Objectives To translate, cultural adapt and evaluate the measurement properties of the Norwegian version of KJOC shoulder and elbow questionnaire.
Methods 33 overhead athletes (age 18.6±4.2, 10 men/23 women) were included in the analysis of face validity and known-group validity, of whom 15 went through cognitive interviews. An electronic version was developed, and six handball players were interviewed to ensure measurement equivalence between the paper-based and electronic version of the questionnaire. Test–retest reproducibility (1-week interval) and concurrent validity with the Disabilities of the Arm, Shoulder and Hand (DASH) questionnaire was investigated in 36 handball players (age 20.7±3.8, 17 men/19 women).
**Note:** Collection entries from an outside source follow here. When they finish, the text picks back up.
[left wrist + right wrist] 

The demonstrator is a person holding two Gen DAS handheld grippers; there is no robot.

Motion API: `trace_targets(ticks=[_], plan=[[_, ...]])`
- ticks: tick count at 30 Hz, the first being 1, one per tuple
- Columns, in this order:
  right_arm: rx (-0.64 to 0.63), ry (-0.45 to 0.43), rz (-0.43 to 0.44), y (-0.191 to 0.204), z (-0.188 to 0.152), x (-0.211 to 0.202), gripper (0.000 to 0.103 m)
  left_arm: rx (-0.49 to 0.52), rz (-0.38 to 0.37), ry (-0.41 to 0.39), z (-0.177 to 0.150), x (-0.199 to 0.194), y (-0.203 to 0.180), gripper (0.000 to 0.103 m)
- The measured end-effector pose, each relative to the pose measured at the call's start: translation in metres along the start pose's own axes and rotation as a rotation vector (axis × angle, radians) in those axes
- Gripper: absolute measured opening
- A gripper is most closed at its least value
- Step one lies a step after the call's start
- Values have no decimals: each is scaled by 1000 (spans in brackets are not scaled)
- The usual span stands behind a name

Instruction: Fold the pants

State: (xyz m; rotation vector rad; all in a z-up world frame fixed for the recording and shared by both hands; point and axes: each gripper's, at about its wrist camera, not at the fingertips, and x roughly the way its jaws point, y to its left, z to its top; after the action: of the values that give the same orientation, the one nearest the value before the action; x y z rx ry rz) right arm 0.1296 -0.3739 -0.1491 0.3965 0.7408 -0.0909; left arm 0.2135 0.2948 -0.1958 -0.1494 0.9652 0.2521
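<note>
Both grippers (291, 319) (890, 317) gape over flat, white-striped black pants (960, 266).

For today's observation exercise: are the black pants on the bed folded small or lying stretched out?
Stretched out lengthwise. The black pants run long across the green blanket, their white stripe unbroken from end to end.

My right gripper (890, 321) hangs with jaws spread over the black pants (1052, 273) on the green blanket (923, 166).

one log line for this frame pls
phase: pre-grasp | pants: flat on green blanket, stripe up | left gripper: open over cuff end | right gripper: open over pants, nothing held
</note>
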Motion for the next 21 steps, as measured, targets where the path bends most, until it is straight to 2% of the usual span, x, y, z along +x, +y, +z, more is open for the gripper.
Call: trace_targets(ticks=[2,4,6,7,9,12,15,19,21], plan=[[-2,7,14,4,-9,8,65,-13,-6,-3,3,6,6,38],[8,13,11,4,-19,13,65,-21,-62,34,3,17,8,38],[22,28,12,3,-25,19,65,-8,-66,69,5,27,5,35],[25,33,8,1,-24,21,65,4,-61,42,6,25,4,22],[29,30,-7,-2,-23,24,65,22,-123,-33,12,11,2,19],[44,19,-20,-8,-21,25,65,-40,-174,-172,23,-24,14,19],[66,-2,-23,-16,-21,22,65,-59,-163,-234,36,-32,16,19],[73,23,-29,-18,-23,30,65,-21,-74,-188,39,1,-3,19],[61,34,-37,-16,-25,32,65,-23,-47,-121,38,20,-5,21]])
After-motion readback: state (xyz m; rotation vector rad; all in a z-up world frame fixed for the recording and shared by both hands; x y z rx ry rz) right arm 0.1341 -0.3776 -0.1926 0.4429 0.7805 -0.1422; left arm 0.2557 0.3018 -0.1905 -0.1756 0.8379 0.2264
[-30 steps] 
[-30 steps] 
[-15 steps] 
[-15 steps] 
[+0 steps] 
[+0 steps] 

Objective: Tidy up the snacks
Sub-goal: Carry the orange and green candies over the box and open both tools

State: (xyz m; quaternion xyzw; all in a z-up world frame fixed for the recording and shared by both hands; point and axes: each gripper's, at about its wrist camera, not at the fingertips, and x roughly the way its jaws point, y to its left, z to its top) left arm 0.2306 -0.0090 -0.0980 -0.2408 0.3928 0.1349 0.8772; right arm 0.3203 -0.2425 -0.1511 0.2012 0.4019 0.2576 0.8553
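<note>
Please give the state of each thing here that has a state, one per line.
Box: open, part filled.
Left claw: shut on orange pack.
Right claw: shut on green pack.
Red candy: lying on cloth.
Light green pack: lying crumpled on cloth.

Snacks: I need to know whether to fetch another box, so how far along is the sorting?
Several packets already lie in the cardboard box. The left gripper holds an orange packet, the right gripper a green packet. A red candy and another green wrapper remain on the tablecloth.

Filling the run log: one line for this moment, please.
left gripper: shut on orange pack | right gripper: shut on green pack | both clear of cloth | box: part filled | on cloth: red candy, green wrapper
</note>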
Results The translation was conducted, and smaller consensus-based adjustments were made. Athletes found the questionnaire easy to understand, with no differences between paper and electronic based version, and preferred the electronic version. The Norwegian electronic version of the KJOC showed excellent internal consistency (Cronbach's α=0.952) and relative test–retest reliability (Intraclass correlation coefficient, ICC=0.967). SEM, minimal detectable change (MDC) and limits of agreement were 3.1, 8.5 and −9.2 to 7.7, respectively. The concurrent validity versus DASH was moderate (Spearman’s rho=−0.642). However, KJOC had a wider range in scores than DASH, distinguished better between players playing with and without pain and was more sensitive to capture players playing with pain.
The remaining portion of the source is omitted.